Siempre me he resistido al uso del término chairo o derechairo, al menos para el ámbito público. Su connotación sexual masturbatoria me parece bastante baja como para denigrar a cualquiera en el campo de las ideas. Según recuerdo, nació de los bots y trolls calderonistas cuando la batalla en Internet iniciaba, después del fraude electoral de 2006.
Era un término muy generalizado en la guerra de porquería del incipiente Twitter y de comentarios de diversos sitios, publicaciones y blogs en ambos lados.
Los papeles estaban invertidos totalmente gracias a un aspecto crucial dentro de la comunicación de masas: la narrativa.
La neoliberal, que fue introducida por el salinismo y continuada durante los siguientes sexenios, aunada a la validación por los medios convencionales del proceso electoral que le dio la presidencia a Felipe Calderón, solo daban cabida a una sola versión de la historia: el único camino correcto era neoliberal globalista.
Calderón había ganado la elección apretada, pero limpiamente, y el país transitaba en un camino sinuoso y complicado por la violencia de la guerra contra el narco.
Desafiar esa versión de lo que sucedía en México era suicidio intelectual, propio de quienes estaban en un punto poco menos que racional y recurrían a la alimentación de fantasías, visiones ajenas a la realidad, incurriendo en ejercicios de autosatisfacción mental.
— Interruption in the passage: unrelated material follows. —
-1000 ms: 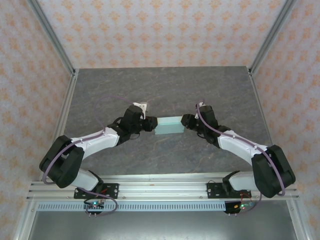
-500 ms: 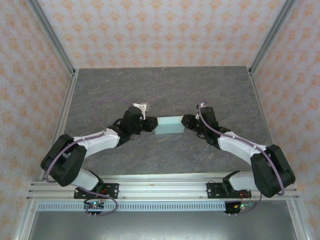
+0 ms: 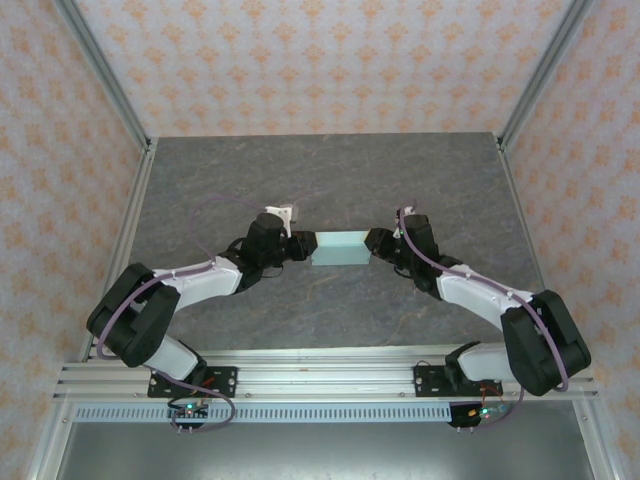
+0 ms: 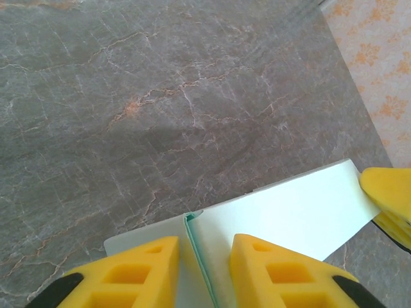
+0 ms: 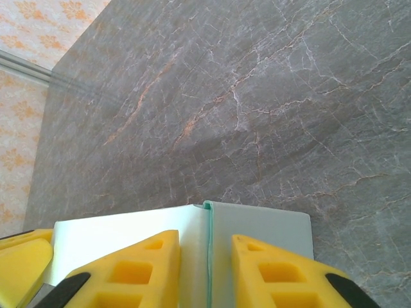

Un chairo, según definición consensuada, es el que “se autosatisface con sus actitudes”.
Como broma de amigos de mucha confianza es aceptable; a final de cuentas cada quien administra sus afectos e intimidades, pero usarlo como expresión peyorativa contra quienes no piensan como nosotros en lo público es un falso concepto de confianza y una extralimitación de respeto que se puede salir de control.
Hay expresiones coloquiales que con la fuerza de la costumbre se incorporan al ámbito público. El vocablo chairo pasó muchos filtros gracias en gran medida a la polarización que también invadió los ámbitos más refinados de debate y expresión comunicacional, inclusive en medios convencionales.
Quienes bautizaron a los chairos desde su propia lógica lo hicieron porque para pensar como ellos se necesitaba claudicar de un razonamiento sensato. Hoy, como dijimos arriba, los papeles están invertidos. La narrativa ha cambiado y eso es lo que percibimos como polarización. Los extremos no conciben versiones de la realidad distintas a la suya.
En esa lógica la autosatisfacción ideológica ahora se instala peligrosamente en todas las posiciones partidarias, pero hay un aspecto de esa forma de pensar que es preocupante en la oposición: la aferración fija que lleva a inventar problemas y amenazas ficticias.
Insisten, por ejemplo, en el cuento petatero del dictador (que se va en poco más de un año), y en la refinería como elefante blanco. Estos dos ejemplos no conceden nada a favor del presidente y su administración; son el epítome del culpar “a López” de todo lo malo.
Ahora, esa flojera y autocomplacencia mental arroja un nuevo intento: Xóchitl Gálvez.
Su “aspiración” es producto de una flojera intelectual supina, carente de autocrítica. Insisten en hablar a los convencidos antilopezobradoristas. Solo así podríamos asumir que alguien le va a creer a la aspirante que es marxista.
Desconcierta ver otrora trotskistas que respetamos apoyándola como si fuera la alternativa plural de izquierda que el país estaba esperando. En el ámbito nacional comentócratas de medios conservadores comienzan a impulsarla acríticamente.
Si esa es la mejor opción que tiene el bloque opositor, el morenismo mal hará en interrumpirlos, porque se están equivocando. No tanto por el perfil o la persona, sino que una vez más caen en lo que tanto le critican a quienes ellos llaman autocomplacidos.
Para poder llamar a esto democracia funcional, México necesita una oposición seria, no autocomplacida.